| WHAT IS BEING ASKED |
Pull every line with the word "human" out of the entries below.

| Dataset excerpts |
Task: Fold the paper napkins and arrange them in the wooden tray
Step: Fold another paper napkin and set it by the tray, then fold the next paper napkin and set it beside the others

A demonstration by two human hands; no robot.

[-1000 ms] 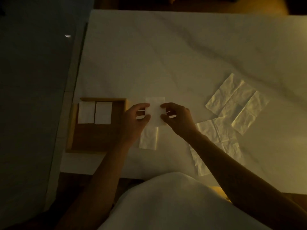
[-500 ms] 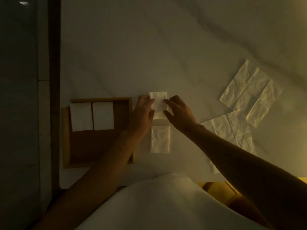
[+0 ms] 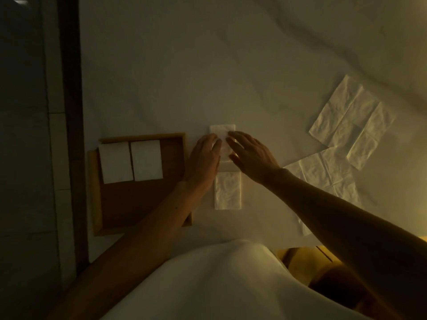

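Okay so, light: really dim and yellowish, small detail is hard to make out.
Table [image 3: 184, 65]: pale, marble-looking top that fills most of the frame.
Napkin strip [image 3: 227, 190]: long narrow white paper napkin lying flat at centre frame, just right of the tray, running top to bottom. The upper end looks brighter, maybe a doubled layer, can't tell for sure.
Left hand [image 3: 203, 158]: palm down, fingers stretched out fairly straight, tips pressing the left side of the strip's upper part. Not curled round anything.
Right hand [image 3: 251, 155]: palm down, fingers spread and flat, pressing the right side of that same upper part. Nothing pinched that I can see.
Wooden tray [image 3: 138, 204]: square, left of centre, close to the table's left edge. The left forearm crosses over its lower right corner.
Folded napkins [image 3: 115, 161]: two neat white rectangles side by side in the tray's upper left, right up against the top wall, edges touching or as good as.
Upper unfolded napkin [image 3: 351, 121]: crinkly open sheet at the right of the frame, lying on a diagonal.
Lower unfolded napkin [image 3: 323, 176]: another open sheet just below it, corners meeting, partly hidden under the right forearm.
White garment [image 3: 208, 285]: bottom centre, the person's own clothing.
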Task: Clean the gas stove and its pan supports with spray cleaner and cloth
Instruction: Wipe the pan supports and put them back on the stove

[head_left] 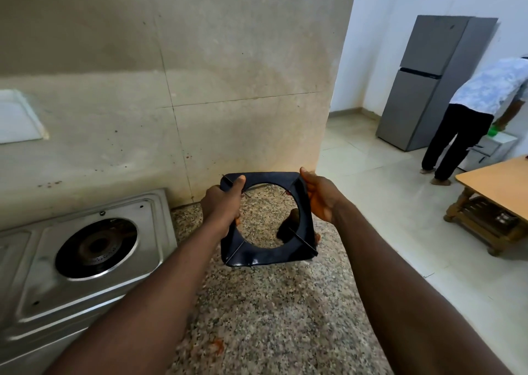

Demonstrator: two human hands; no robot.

| RESPONSE TO THIS TASK |
A demonstration by two human hands; no robot.
Demonstrator: two human hands; no robot.

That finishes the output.